START DATA EXTRACT

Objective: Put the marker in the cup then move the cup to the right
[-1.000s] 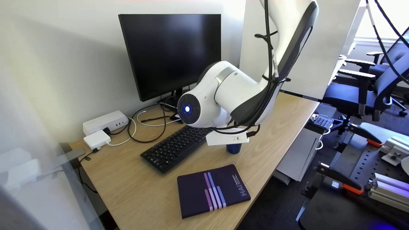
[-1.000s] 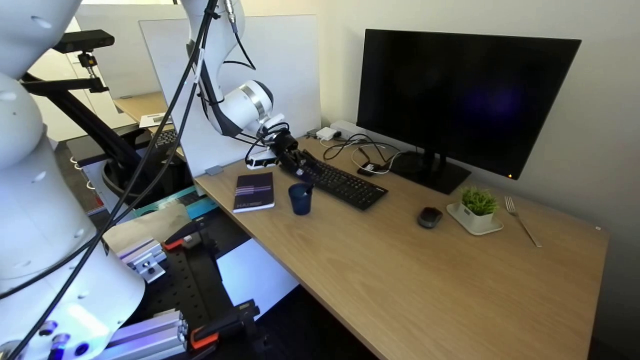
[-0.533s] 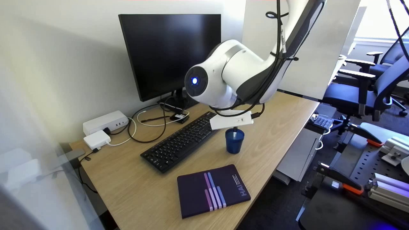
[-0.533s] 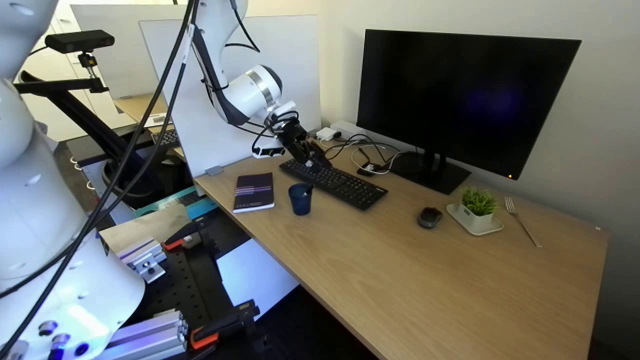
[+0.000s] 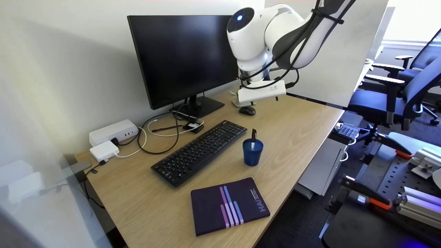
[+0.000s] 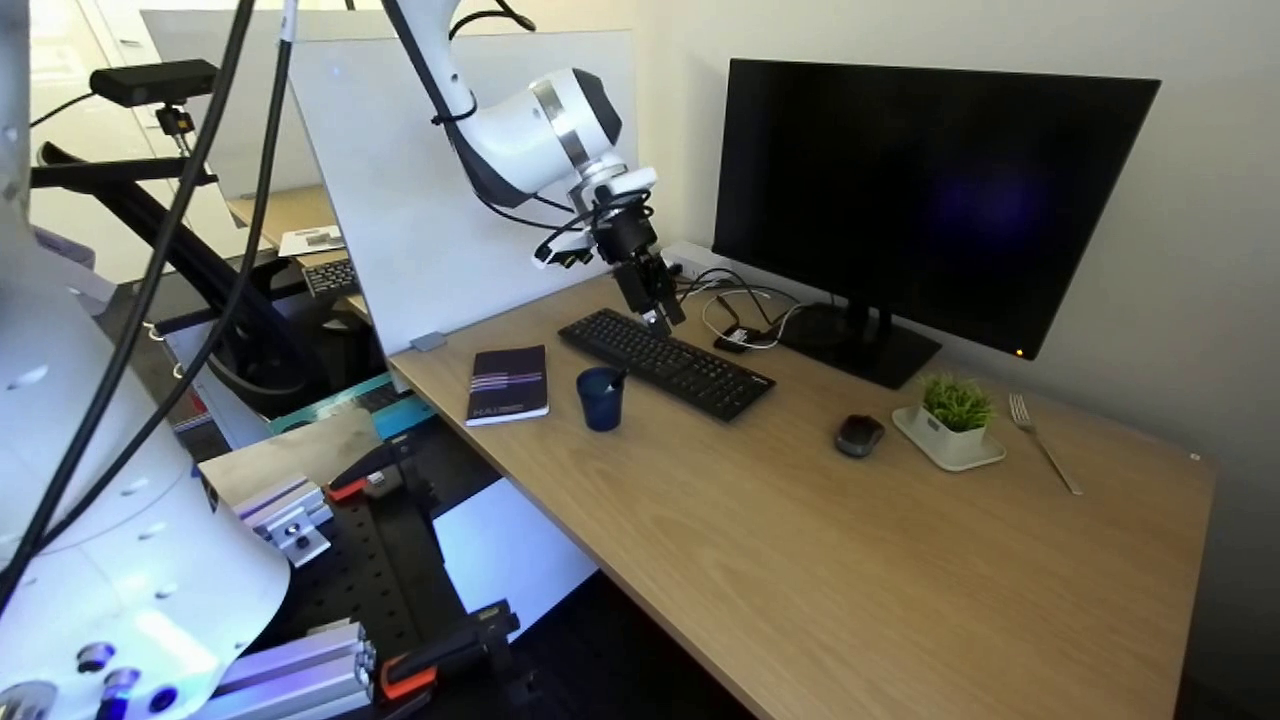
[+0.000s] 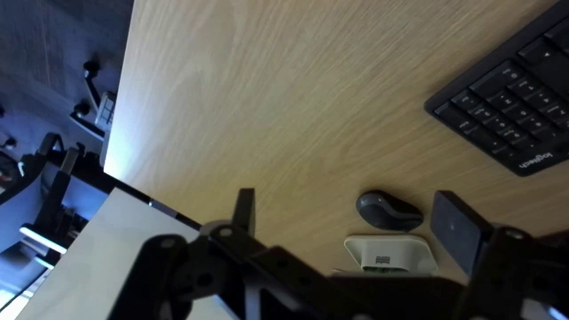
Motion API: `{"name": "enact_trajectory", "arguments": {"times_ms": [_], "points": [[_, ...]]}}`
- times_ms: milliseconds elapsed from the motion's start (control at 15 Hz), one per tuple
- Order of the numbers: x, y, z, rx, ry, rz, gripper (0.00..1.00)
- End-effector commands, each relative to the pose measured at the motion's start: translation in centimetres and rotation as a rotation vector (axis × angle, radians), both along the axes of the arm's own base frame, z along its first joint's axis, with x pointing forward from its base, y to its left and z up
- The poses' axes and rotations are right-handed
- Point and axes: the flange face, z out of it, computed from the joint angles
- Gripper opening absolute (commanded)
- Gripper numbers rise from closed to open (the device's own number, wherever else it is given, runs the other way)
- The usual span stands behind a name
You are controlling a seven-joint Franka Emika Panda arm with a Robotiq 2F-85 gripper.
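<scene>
Wrist view shows my gripper [image 7: 345, 209] spread wide, gripping nothing. Next I should straddle the cup [image 5: 252, 156] low, clear of the marker [image 5: 253, 138], squeeze gently and carry it level to the right. Dark blue, it stands upright on the desk [image 5: 293, 131] near the keyboard [image 5: 201, 153], marker inside, dark end above the rim

And there's the cup [image 5: 252, 156], small and dark blue, upright on the wooden desk [image 5: 286, 131], just off the long side of the keyboard [image 5: 200, 151]! The marker [image 5: 254, 134] is in it, dark end up, poking clear above the rim (a paler stretch shows lower down). It leans a little; whether it touches the rim is hard to tell.
</scene>
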Motion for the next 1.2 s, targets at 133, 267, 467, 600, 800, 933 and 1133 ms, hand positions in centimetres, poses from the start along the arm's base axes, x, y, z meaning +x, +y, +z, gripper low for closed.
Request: {"name": "enact_trajectory", "arguments": {"times_ms": [133,267,467,600,800,933,1133], "points": [[-0.5,-4.0,2.6,0.220,0.147,-0.043,1.00],[-0.1,-4.9,3.5,0.285,0.197,-0.071,1.00],[1.1,-5.9,5.0,0.423,0.241,-0.071,1.00],[1.8,-6.3,6.0,0.527,0.257,-0.050,1.00],[3.0,-6.7,7.1,0.654,0.262,0.026,1.00],[3.5,-6.9,7.5,0.707,0.281,0.122,1.00],[3.2,-8.1,7.6,0.727,0.313,0.303,1.00]]}}
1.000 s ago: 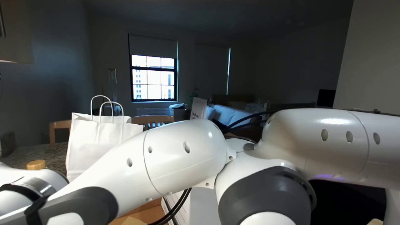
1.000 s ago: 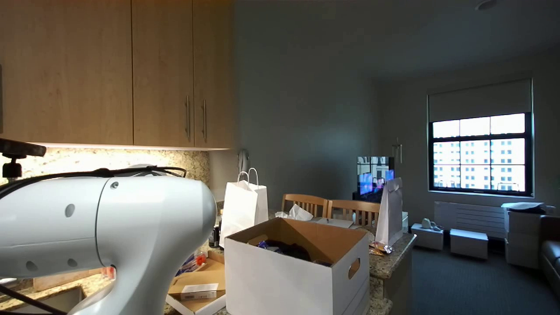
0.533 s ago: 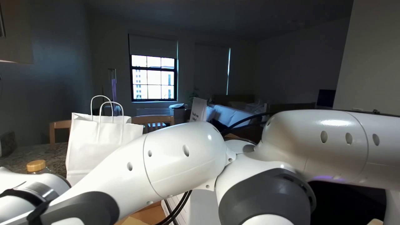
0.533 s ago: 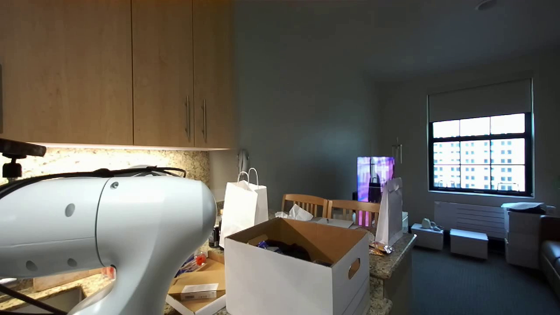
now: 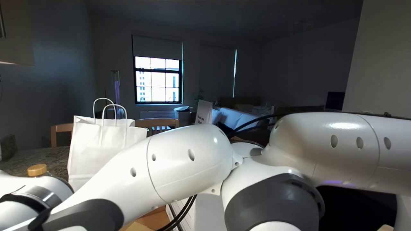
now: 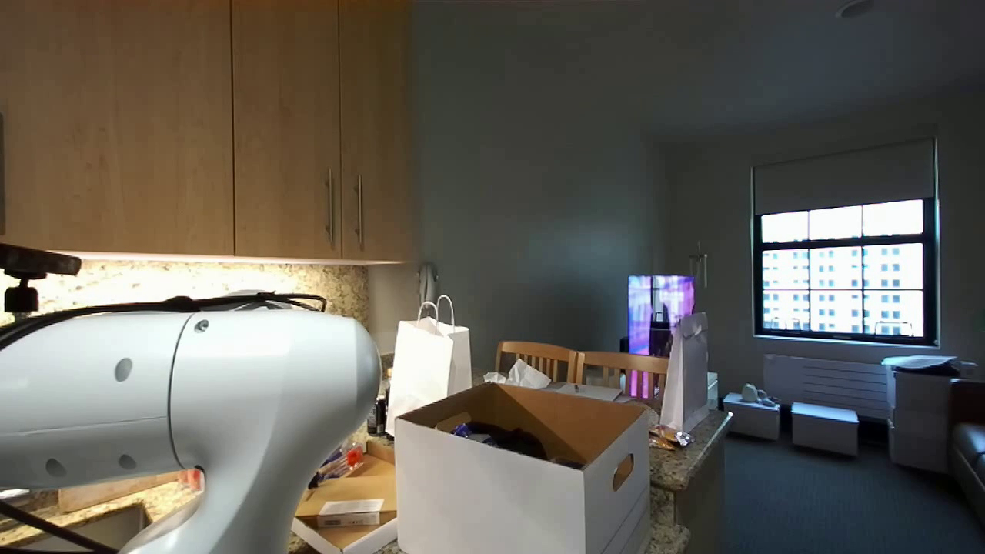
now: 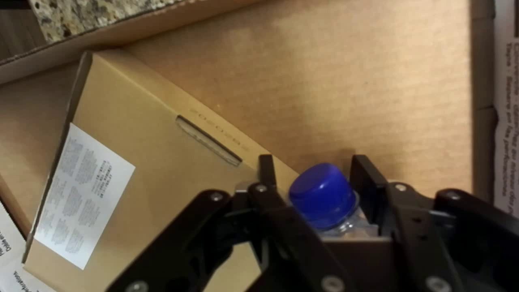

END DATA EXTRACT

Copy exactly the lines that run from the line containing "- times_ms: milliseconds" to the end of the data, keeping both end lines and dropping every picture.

- times_ms: milliseconds elapsed from the motion's start (control at 15 Hz), one per tuple
- Order of the numbers: x, y, z, rx, ry, rz, gripper (0.00..1.00)
- End-effector commands, each relative to the pose measured at the motion's start: translation in centimetres and rotation as a rotation vector (axis × angle, radians), both along the axes of the arm's own base frame, z along its first joint's axis, with x pointing forward from its base, y to its left and z up
- The poses' axes and rotations are right-handed
- Point and axes: the flange face, z out of it, computed from the joint angles
- Gripper opening absolute (commanded)
- Gripper numbers rise from closed to open (the device's own number, wherever else it is given, runs the other way)
- The usual span stands behind a name
You are controlling a seven-joint Franka Emika Panda arm with a Robotiq 2F-85 gripper.
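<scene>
Wrist view shows my gripper [image 7: 345, 209] spread wide, gripping nothing. Next I should straddle the cup [image 5: 252, 156] low, clear of the marker [image 5: 253, 138], squeeze gently and carry it level to the right. Dark blue, it stands upright on the desk [image 5: 293, 131] near the keyboard [image 5: 201, 153], marker inside, dark end above the rim

And there's the cup [image 5: 252, 156], small and dark blue, upright on the wooden desk [image 5: 286, 131], just off the long side of the keyboard [image 5: 200, 151]! The marker [image 5: 254, 134] is in it, dark end up, poking clear above the rim (a paler stretch shows lower down). It leans a little; whether it touches the rim is hard to tell.
</scene>
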Motion for the next 1.2 s, targets at 133, 267, 467, 600, 800, 933 and 1133 ms, hand positions in centimetres, poses from the start along the arm's base axes, x, y, z meaning +x, +y, +z, gripper low for closed.
Request: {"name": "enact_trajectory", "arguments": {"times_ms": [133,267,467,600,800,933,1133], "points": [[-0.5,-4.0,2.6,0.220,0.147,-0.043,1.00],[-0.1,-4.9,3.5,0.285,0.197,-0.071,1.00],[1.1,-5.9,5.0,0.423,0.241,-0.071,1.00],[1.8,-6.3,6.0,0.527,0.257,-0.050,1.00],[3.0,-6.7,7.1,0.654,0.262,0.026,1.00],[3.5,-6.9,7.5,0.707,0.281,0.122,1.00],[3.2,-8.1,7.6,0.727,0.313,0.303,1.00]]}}
1.000 s ago: 
1.000 s ago: 
0.533 s ago: 
0.533 s ago: 
now: 
now: 
now: 

This answer is complete as written.